Amalavida es uno de esos juegos de palabras que parecen haikus y que tanto le fascinan a Benjamín Prado. Pero Ama la vida también es el bar al que Sabina le habría gustado ir de joven y que ahora le acoge con una cerveza colorada.
1906 nos ha traído sólo cosas buenas: la cerveza, la radio y a Billy Wilder. Tres tótems, tres nacimientos que encajan a la perfección con el espíritu del bar Picnic y con los cientos de objetos que decoran sus paredes.
El maridaje entre literatura y jazz se escucha en los acentos de Kerouac y Ginsberg y se lee en las voces de Louis Armstrong y Billie Holiday. Pero, dejando a los americanos a un lado, el madrileño Jazzbar suena a Moratín pues está justamente localizado en el lugar donde se situaba la casa del escritor.
La Latina, la Mandrágora, La Calle Melancolía, si Sabina es poeta será, quizás, porque las calles que frecuentaba le gritaban, con sus nombres, que lo fuera. El compositor recuerda las primeras ediciones de Lorca o Alberti que se vendían a tres euros en el Rastro. Benjamín Prado, sin embargo, al vivir en el extrarradio elegía, concienzuda y castizamente, el Madrid que quería visitar.
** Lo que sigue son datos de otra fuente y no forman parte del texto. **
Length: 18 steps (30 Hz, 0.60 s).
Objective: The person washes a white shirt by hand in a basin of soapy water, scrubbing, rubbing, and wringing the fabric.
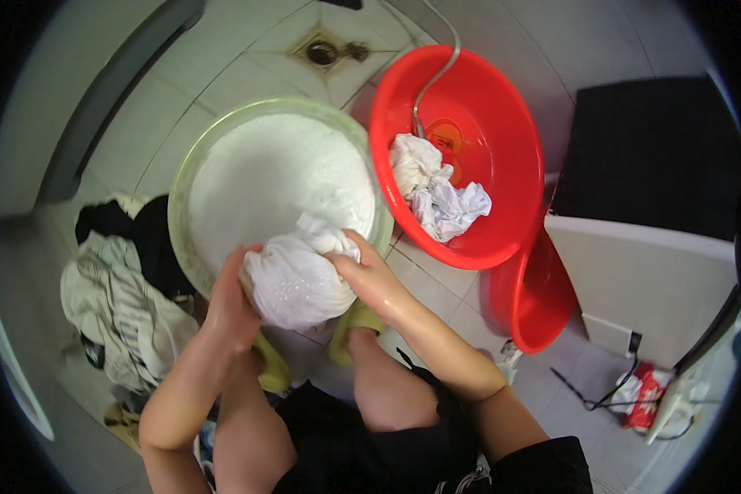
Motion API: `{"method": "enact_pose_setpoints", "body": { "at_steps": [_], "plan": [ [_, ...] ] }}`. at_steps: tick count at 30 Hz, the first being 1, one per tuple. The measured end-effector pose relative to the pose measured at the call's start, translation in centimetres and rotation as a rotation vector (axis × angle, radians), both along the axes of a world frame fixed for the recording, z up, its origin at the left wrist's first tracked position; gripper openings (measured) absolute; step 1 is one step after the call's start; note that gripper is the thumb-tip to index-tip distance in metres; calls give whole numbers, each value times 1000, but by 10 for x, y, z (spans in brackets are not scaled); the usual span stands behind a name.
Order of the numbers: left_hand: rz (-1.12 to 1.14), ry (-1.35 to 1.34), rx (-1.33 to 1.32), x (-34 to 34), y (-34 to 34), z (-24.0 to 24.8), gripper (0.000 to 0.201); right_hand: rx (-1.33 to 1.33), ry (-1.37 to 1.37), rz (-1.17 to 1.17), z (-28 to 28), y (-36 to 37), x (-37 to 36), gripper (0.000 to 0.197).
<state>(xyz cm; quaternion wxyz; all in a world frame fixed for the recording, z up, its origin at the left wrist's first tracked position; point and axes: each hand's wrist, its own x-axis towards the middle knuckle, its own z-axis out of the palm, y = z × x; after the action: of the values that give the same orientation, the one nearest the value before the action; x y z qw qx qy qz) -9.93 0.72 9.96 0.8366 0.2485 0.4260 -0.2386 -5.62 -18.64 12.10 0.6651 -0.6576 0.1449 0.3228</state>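
A bunched white wet cloth point(298, 281) is held between my two hands over the near edge of a pale green basin. My left hand point(237, 288) grips its left side, the fingers partly hidden behind the fabric. On the other side my right hand point(362, 270) has its fingers closed into the upper right of the bundle. Whitish, sudsy water fills the green basin point(178, 206). Wet folds and small bubbles show on the cloth. Which kind of garment it is, I cannot tell.
A red basin point(502, 156) at the right holds crumpled white clothes point(445, 193) and a hose end point(420, 123). Another red basin point(543, 296) leans below it. Piled clothes point(123, 305) lie at left. A floor drain point(321, 53) is at the back; a black cable point(589, 402) lies right.
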Motion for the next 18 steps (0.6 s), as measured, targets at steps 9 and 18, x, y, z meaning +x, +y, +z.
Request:
{"method": "enact_pose_setpoints", "body": {
  "at_steps": [9, 18],
  "plan": [
    [-486, -148, 175, 72, -75, 96, 53, 436, 151, -628, -26, -97, 30, 38],
    [-526, -673, 8, 161, -196, 67, 65, 541, -233, -1269, -36, -171, 49, 45]
  ]
}}
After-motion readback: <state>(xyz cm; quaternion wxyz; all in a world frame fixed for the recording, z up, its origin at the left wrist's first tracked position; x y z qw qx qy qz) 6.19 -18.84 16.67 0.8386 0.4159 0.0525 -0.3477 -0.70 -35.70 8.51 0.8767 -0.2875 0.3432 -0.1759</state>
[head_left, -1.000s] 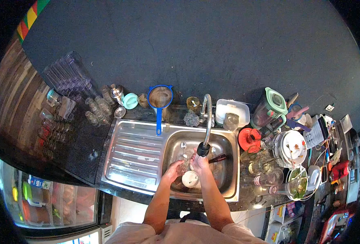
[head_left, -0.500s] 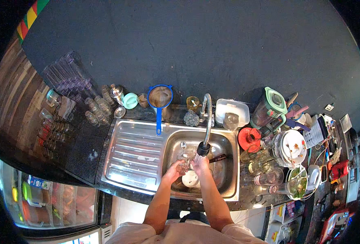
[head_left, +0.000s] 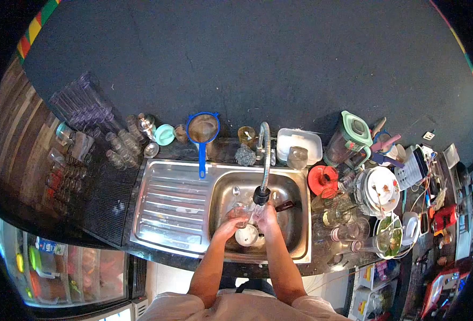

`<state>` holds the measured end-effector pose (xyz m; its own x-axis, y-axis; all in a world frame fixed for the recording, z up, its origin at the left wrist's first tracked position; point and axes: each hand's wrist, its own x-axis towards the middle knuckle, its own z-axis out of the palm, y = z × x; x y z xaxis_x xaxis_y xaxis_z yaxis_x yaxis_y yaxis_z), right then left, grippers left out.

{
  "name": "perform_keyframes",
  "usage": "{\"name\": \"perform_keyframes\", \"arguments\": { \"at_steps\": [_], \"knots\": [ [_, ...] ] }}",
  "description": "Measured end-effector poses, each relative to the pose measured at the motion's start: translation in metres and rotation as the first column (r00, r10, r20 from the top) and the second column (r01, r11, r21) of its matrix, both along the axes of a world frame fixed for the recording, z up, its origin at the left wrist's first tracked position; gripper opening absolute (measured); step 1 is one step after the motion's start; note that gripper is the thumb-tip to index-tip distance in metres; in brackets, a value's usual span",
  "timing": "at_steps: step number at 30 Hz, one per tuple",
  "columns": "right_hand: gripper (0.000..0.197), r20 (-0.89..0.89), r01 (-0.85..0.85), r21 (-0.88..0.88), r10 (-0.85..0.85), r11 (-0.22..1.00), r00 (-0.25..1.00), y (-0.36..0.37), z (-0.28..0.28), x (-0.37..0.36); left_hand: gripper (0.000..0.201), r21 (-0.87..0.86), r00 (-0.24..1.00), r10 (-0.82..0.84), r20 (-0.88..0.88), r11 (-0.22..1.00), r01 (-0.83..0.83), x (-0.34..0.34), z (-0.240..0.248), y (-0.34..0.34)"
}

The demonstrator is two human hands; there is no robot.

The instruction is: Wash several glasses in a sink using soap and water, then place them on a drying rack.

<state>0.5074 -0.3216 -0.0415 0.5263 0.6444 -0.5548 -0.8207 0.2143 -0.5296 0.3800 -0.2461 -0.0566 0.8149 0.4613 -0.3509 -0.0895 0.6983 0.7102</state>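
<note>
In the steel sink [head_left: 295, 243], my left hand [head_left: 231, 223] is closed around a clear drinking glass [head_left: 239, 213]. Close on its right is my right hand [head_left: 267, 216], under the running water from the spring-hose tap [head_left: 265, 166]. The tap's black head and the water partly cover its fingers, so their grip is unclear. Just below both hands a white round bowl or cup [head_left: 246, 236] sits in the basin. A spoon [head_left: 236, 190] lies near the basin's upper left, and a dark-handled utensil [head_left: 285, 206] lies right of my right hand.
A ribbed drainboard [head_left: 169, 206] adjoins the sink's left side, with a blue strainer [head_left: 202, 128] behind it. Stacked dirty plates [head_left: 382, 188], several glasses [head_left: 354, 230] and a green-lidded blender jug [head_left: 348, 140] crowd the right counter. A scouring pad [head_left: 245, 155] sits behind the basin.
The view has shifted slightly, so the sink and counter appear a little further left. Both hands stay at the water stream, with the glass still in my left hand.
</note>
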Motion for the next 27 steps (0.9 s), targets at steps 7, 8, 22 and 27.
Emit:
{"name": "perform_keyframes", "arguments": {
  "at_steps": [7,8,22,27],
  "knots": [
    [0.008,-0.137,0.098,-0.151,-0.119,0.984,0.983,-0.031,-0.002,0.021,0.052,0.105,0.991,-0.132,0.002,0.986,0.131,0.036,0.028,-0.013],
    [0.014,-0.156,0.108,-0.145,-0.131,0.983,0.979,-0.032,0.004,0.019,0.052,0.079,0.992,-0.125,0.023,0.989,0.123,0.039,0.026,-0.013],
    [0.015,-0.172,0.085,-0.093,-0.100,0.992,0.980,-0.044,-0.022,0.032,0.033,-0.207,0.980,-0.138,0.147,0.964,0.166,0.060,0.013,-0.014],
    [0.020,-0.171,0.081,-0.093,-0.096,0.992,0.981,-0.037,-0.017,0.026,0.034,-0.217,0.984,-0.095,0.153,0.968,0.127,0.054,0.022,-0.017]
  ]
}}
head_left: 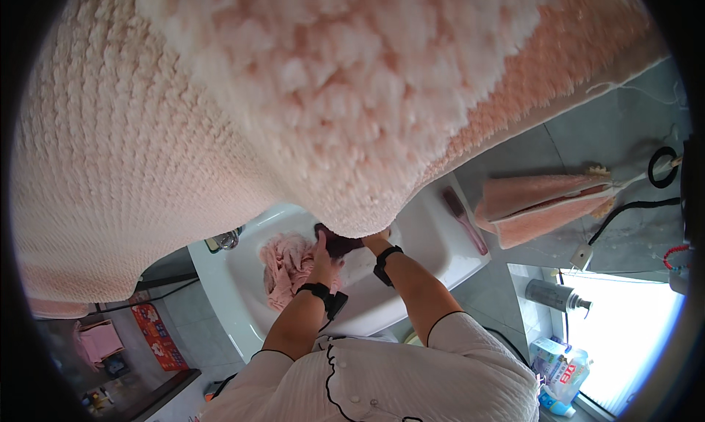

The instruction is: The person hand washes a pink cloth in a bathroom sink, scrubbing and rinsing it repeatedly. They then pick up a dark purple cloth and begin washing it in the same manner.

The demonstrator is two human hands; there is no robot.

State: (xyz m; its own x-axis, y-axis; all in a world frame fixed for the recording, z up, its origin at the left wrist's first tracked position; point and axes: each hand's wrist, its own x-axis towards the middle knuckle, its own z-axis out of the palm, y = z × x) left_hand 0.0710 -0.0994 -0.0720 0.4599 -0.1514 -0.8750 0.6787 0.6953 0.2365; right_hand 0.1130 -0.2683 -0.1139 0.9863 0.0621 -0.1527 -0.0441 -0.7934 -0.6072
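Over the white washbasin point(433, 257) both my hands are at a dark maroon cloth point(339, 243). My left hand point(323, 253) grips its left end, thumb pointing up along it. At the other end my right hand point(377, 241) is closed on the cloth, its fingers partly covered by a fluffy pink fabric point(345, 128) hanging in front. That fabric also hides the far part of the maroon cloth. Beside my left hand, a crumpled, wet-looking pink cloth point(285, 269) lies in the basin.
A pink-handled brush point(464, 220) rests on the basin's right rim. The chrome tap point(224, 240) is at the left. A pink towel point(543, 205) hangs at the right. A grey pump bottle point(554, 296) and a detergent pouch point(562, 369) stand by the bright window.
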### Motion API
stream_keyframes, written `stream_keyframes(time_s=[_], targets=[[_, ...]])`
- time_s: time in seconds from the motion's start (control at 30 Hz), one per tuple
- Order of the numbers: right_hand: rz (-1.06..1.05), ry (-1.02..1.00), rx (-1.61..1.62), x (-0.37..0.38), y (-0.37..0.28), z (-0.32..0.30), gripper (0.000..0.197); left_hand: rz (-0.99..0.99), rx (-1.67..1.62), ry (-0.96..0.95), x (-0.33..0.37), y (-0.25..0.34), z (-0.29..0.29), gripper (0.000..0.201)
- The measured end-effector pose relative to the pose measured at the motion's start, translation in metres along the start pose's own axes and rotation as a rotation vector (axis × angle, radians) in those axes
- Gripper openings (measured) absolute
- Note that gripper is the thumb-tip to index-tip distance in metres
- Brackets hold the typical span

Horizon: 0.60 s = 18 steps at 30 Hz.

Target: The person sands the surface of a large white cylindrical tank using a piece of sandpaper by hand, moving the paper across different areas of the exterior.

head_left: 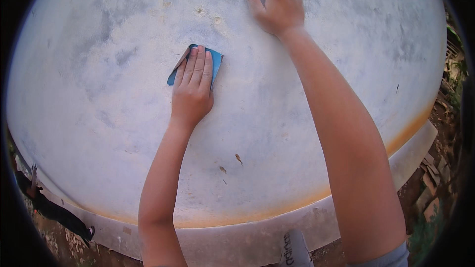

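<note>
A broad, pale surface [267, 104], chalky white with grey smudges, curves away beneath both hands. My left hand [193, 86] lies on a folded piece of blue sandpaper [216, 63], its fingers stretched together over the sheet and pressing it down. The sheet's left edge curls up beside the fingers, and its underside is hidden. Farther off to the right, my right hand [281, 5] rests on the bare surface with thumb and fingers apart. It holds nothing, and its fingertips reach the top edge of the picture.
Small dry leaf bits [238, 159] lie on the surface. An orange-yellow band [277, 213] edges its near side, above a grey ledge [217, 244]. A person in dark clothing [54, 210] is at lower left. Broken slabs and plants [430, 202] lie at right.
</note>
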State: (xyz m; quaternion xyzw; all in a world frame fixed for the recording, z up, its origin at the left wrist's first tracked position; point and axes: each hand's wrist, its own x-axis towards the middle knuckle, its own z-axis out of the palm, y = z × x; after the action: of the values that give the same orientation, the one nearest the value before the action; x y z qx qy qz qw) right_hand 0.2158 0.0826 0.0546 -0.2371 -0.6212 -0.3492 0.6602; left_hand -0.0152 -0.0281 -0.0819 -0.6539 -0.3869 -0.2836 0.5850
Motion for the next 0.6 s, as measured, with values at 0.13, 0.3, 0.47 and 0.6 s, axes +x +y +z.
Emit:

Cuando Madrid no era una ciudad si no “una movida”, la plaza de Chueca era un espacio marginal, de drogas y prostitución. Pocos años después el colectivo LGTBI lanzó una bomba de colores que comenzó a expandirse por todo el barrio. Poco a poco, Madrid fue más libre gracias a ellos y su capacidad de cambiar bares, calles y mentes.
Pasear en dirección a un cine, un museo o un bar “de los de siempre” nos hace descubrir nuevas calles, plazas y poetas. Bajo Oriente está José Bergamín, hombre sacado de un cuadro de El Greco. Y que no sabemos si Joaquín vio un día en el Museo mientras Benjamín recitaba sus poemas paseando por el campo.